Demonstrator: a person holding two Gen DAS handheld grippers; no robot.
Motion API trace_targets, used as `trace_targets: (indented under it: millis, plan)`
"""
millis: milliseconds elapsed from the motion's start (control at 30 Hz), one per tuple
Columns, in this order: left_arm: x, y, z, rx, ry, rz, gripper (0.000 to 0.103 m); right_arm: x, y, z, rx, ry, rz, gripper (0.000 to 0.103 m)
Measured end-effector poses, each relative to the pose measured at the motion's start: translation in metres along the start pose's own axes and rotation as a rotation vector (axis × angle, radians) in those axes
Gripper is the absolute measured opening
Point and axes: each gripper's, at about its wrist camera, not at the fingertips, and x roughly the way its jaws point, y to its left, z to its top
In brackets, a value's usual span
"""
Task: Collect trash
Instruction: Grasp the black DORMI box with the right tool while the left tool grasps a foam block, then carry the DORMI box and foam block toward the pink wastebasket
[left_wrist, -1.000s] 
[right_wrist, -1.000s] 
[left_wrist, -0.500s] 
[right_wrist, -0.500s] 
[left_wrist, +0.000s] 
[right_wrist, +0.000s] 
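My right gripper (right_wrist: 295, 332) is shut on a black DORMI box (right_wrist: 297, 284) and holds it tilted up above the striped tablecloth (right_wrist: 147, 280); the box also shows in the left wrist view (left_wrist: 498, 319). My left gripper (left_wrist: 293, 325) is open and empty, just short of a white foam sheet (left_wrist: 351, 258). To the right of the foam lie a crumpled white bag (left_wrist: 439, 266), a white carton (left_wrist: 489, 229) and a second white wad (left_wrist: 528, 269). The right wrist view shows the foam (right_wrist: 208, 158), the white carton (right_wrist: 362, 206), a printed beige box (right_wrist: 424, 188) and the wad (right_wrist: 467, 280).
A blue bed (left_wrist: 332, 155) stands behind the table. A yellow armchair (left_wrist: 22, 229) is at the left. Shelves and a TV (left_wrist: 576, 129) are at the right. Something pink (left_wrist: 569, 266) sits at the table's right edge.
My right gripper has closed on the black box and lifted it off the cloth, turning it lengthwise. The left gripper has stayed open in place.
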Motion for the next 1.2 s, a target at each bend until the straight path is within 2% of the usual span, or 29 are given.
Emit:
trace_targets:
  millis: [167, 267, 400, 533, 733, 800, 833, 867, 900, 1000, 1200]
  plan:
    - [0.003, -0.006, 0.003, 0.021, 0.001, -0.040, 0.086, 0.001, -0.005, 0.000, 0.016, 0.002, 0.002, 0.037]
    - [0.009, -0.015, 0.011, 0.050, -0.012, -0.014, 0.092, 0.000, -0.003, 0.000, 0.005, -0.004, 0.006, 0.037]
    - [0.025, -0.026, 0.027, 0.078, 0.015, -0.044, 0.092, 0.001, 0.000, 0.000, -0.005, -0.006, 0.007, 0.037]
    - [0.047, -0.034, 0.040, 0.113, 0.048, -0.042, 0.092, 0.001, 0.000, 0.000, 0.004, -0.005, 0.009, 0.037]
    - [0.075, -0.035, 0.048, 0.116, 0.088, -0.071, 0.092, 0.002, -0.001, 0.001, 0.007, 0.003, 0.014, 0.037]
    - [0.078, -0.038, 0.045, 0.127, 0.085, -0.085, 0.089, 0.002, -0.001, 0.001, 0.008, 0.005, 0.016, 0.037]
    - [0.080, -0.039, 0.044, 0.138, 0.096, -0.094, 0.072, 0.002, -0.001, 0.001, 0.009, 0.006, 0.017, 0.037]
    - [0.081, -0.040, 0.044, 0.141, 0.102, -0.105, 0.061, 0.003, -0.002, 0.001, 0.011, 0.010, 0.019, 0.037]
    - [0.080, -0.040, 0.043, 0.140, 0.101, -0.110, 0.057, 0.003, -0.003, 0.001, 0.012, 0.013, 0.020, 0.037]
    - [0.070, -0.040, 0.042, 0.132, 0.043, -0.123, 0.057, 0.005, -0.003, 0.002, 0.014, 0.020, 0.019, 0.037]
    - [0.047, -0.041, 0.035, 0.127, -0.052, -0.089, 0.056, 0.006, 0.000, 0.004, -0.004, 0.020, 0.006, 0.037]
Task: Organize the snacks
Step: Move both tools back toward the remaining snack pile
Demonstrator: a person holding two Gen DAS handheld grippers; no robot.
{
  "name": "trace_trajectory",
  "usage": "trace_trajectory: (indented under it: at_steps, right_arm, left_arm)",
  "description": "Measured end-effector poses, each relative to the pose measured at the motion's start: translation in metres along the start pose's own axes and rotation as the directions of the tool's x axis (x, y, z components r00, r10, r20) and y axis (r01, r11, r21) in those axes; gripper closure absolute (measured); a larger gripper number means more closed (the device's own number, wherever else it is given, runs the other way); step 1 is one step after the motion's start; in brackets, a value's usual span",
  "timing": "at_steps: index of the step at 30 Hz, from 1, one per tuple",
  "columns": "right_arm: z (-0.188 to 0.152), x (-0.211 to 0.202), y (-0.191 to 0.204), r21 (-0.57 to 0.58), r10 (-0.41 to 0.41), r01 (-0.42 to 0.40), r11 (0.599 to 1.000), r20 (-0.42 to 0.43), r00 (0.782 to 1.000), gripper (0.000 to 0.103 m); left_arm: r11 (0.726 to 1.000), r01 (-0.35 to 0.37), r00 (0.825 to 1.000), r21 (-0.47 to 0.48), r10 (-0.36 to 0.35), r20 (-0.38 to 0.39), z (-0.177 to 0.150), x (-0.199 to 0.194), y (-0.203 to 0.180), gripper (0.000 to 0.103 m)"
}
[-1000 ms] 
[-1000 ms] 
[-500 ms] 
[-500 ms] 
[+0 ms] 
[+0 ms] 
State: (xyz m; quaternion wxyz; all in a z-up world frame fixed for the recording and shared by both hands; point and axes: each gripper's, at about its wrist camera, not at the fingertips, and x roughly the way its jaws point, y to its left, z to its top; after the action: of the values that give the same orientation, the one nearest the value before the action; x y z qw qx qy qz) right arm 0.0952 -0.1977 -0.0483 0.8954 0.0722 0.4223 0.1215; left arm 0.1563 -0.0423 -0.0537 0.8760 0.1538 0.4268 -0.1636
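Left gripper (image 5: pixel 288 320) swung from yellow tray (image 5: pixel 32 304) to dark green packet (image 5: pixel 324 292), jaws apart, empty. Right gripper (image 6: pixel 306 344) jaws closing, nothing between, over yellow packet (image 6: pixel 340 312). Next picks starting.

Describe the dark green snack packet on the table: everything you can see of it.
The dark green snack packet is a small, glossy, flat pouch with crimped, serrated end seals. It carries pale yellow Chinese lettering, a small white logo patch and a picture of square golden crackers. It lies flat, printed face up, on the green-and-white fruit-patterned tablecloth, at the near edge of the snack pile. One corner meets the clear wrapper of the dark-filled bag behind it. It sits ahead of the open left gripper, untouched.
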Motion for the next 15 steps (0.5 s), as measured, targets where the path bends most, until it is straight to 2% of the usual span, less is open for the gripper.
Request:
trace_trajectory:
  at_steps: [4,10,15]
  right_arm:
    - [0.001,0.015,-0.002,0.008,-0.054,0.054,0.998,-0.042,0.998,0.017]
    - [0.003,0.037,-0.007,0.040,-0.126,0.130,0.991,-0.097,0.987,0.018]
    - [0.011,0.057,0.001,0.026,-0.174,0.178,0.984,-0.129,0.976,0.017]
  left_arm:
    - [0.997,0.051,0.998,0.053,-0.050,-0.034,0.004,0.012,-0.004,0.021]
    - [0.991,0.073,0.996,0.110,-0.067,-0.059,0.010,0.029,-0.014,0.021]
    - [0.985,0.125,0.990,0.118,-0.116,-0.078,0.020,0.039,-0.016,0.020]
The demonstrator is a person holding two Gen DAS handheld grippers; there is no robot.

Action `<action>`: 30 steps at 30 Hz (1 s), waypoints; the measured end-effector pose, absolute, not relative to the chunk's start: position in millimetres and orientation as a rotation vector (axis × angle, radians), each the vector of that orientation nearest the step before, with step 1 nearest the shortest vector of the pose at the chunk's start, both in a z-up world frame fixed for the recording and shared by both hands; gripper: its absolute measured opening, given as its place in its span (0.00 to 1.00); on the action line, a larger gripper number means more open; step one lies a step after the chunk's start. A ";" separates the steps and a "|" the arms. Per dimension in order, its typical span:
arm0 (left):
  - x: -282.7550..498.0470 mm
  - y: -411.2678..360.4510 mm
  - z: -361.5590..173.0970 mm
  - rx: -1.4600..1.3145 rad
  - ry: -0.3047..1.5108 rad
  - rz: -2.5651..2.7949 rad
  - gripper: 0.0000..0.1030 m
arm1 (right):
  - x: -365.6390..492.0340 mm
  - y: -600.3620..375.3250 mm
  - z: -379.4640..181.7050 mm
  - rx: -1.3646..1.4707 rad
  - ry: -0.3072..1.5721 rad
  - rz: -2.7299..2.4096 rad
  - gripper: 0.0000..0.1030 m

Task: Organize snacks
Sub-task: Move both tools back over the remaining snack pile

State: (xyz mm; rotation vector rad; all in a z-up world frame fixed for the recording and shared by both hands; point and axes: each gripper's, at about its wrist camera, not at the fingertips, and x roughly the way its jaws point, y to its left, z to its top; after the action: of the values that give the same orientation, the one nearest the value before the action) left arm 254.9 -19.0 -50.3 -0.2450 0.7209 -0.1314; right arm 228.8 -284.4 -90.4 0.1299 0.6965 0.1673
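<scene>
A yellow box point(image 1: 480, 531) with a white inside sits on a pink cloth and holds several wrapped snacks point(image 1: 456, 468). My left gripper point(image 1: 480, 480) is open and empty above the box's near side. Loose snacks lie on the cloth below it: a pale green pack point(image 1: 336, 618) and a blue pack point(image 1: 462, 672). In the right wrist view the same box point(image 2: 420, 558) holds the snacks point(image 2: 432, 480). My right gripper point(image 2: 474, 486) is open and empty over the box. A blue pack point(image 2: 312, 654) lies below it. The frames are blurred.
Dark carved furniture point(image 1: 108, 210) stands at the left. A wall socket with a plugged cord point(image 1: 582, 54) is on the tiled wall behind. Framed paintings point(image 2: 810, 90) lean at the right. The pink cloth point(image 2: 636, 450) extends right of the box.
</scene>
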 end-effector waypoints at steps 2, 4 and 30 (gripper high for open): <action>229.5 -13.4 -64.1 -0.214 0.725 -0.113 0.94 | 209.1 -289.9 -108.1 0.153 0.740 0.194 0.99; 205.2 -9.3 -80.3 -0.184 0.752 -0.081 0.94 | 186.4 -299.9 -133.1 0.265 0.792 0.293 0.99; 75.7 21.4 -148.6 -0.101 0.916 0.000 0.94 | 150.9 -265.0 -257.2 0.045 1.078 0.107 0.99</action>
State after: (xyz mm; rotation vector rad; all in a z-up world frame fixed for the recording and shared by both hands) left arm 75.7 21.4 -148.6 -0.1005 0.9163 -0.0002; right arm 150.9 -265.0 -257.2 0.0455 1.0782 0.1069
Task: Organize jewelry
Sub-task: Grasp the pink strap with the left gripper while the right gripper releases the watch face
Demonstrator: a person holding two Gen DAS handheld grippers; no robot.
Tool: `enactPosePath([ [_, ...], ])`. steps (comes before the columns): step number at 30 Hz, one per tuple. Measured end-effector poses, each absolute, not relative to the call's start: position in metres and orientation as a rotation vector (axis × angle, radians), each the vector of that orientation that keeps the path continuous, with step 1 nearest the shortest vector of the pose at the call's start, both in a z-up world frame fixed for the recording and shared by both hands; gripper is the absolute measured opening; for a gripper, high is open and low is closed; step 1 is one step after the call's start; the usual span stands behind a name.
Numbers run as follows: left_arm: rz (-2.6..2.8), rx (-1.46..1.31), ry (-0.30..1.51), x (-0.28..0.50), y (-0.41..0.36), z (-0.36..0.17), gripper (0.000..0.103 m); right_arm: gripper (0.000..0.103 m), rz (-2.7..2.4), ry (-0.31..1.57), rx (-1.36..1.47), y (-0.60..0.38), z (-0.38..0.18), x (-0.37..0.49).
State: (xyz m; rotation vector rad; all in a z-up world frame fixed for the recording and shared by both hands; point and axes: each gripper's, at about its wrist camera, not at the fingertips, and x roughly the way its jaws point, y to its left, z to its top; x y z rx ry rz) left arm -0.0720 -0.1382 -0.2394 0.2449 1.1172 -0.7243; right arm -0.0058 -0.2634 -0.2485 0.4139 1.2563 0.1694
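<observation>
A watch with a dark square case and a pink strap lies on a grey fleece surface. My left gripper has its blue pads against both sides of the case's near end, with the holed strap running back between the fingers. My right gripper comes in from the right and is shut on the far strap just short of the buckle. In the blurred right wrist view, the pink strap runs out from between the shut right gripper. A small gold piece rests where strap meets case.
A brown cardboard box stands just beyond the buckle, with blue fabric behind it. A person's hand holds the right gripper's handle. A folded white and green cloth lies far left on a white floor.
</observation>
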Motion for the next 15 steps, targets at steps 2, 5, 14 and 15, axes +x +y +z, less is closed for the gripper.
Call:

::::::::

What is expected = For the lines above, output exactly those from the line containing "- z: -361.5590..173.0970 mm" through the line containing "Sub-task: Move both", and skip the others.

Solution to this problem =
  - z: -361.5590..173.0970 mm
  - rx: -1.4600..1.3145 rad
  - ry: -0.3047..1.5108 rad
  - rz: -2.5651..2.7949 rad
  - gripper: 0.0000..0.1030 m
arm1 (right):
  - x: -365.6390..492.0340 mm
  - y: -600.3620..375.3250 mm
  - z: -379.4640..181.7050 mm
  - rx: -1.3646..1.4707 rad
  - ry: -0.3072..1.5721 rad
  - rz: -2.7299..2.4096 rad
  - gripper: 0.0000..0.1030 m

Task: Organize snacks
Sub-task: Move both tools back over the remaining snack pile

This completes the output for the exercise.